My wife said, “I talked to Random Daughter.” I listened with interest. The barely extended family had been traveling for a couple of weeks. Random Granddaughter, a serially unfaithful grandchild, had been visiting other grandparents. Mommy (birth mother) has a mommy and step-father in Virginia, and a daddy and step-father in Virginia. Sperm donor [dad] has a partner who has a mom and dad in Colorado One can never have too many grandparents. They had returned several days ago, but as well-behaved grandparents, we had avoided calling and say, “Well…well…well?” We waited for the “kids” as we call our daughter and daughter out of law to call us on their own accord at their own time.

“RG had a good trip.” RG has been diagnosed as an introvert, although she often looks extroverted at               preschool.
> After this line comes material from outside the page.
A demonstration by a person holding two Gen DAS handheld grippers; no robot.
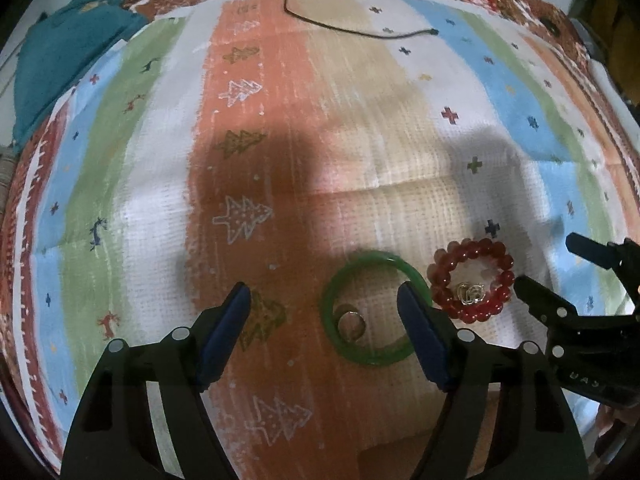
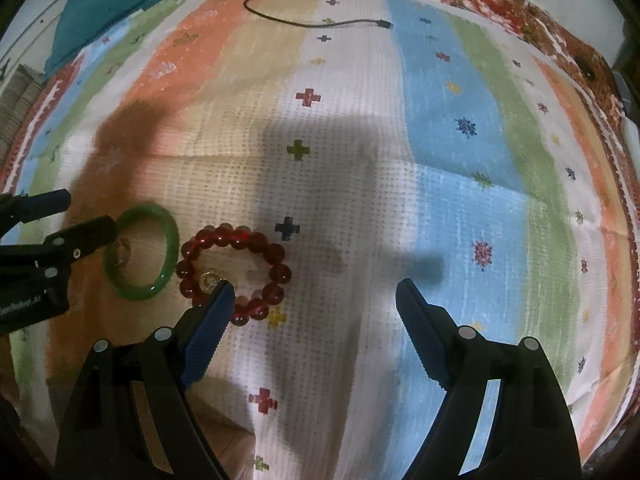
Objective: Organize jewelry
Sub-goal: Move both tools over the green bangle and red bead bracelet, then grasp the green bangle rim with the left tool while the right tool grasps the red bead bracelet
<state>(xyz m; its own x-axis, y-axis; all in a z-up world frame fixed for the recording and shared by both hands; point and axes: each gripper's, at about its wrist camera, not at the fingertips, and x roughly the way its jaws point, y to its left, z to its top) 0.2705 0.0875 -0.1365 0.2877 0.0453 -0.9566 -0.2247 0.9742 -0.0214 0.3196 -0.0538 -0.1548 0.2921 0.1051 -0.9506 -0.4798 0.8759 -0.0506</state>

She considers other four-year-olds as fun companions. She considers five-year-olds through eight-year-olds as exciting role models. Anyone older than that she considers as “adults.” Adults are occasionally useful, but mostly uncooperative, boring, tiresome, tedious, and irritating.

“RG handled all the activities and contacts with the other grandparents quite well. She was cheerful and cooperative.”

OK, I thought, what is she really up to?

My wife is much happier now that she is not working now. Her chief activity in life is what she calls “puttering.” She gardens, bakes, volunteers at the organic farmers’ market. My wife’s puttering would exhaust the ordinary person.

RG is in between preschools. We are taking care of her next week. I have to work on Tuesday, so Mrs. Random is on her own on that day.

“There must be something wrong with me,” muttered Mrs. Random. She feels an obligation to be a perfect Grandma. She doesn’t know what a perfect Grandma would be like, but she knows she is not her.

“I am supposed to look forward to spending time with my granddaughter, but…”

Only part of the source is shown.